José Ignacio Camiruaga Mieza

Cultivar la cultura del don

En los años setenta, Erich Fromm publicó su libro «Tener o ser» destinado a un gran éxito editorial, incluso a convertirse en un auténtico hito en la crítica a la sociedad y a la ideología del consumo, que se estaban consolidando en aquellos años.

La posición de Erich Fromm era clara: la gente ya había renunciado al ser a favor del tener, la posesión y el consumo que se convirtieron en los valores de referencia de una sociedad completamente orientada hacia el mercado y el dinero.

Esta nueva ideología, sin embargo, representaba solo una cara de la moneda: la otra estaba constituida por la afirmación progresiva, como producto de la sociedad de la información, de la cultura de las apariencias.

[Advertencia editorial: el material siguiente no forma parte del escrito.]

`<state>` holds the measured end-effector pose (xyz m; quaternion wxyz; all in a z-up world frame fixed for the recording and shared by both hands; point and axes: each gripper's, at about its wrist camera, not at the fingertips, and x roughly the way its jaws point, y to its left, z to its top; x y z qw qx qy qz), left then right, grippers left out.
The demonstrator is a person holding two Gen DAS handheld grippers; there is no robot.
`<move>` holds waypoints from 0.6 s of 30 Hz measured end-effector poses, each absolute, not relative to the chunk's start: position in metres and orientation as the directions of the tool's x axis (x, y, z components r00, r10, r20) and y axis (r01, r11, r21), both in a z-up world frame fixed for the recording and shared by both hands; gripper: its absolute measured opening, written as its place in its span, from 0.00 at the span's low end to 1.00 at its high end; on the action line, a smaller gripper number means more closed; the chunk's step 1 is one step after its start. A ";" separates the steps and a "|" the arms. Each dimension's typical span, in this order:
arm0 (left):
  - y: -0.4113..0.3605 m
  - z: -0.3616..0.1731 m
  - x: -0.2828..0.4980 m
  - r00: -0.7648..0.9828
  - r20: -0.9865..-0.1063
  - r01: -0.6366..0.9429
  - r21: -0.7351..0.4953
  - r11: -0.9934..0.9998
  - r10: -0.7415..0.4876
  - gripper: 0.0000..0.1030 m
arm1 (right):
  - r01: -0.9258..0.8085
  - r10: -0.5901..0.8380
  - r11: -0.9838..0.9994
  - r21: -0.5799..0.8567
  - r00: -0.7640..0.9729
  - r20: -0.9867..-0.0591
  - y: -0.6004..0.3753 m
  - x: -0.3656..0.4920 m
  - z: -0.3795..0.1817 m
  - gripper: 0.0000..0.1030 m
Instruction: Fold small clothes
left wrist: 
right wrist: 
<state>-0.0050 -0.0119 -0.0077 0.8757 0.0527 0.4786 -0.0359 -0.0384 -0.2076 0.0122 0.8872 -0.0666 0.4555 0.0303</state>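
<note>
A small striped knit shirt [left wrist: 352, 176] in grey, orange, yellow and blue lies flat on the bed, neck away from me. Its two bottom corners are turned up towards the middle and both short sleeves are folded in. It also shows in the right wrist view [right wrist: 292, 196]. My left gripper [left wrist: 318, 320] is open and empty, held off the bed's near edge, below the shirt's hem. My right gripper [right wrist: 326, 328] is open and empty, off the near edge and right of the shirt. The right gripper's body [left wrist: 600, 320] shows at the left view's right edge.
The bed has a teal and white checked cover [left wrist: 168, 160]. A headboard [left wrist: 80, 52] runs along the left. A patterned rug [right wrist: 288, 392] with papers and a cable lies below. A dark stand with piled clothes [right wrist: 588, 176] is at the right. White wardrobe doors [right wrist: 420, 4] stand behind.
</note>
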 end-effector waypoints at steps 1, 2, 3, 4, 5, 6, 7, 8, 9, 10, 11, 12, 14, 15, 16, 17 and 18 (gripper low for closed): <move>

Erich Fromm no lo hizo, pero bien podría haber escrito otro libro titulado «Ser o aparecer».

Si la clave para entender el «Tener o el Ser» se hubiera podido resumir en el enunciado «Consumo, luego existo», la del libro hipotético podría haberse condensado en «Aparezco, luego existo». Las reflexiones de Erich Fromm resultaron proféticas, incluso superadas en algunos aspectos por una realidad aún más dura de lo que se temía.

Está claro que una sociedad que basa su comportamiento en valores exclusivamente materiales acaba considerando los ideales, y muchas veces incluso las ideas, como adornos inútiles, obstáculos de los que liberarse lo antes posible.

Nuestra vida tiende a reducirse a la esfera privada, a confinarse en la dirección del consumo puro y simple en el que se agota toda proyección personal, toda aspiración cultural. Consumir y consumirnos en una sociedad invadida por bienes, por ofertas seductoras, por una publicidad cada vez más traviesa e insidiosa parece haberse convertido en nuestra única perspectiva.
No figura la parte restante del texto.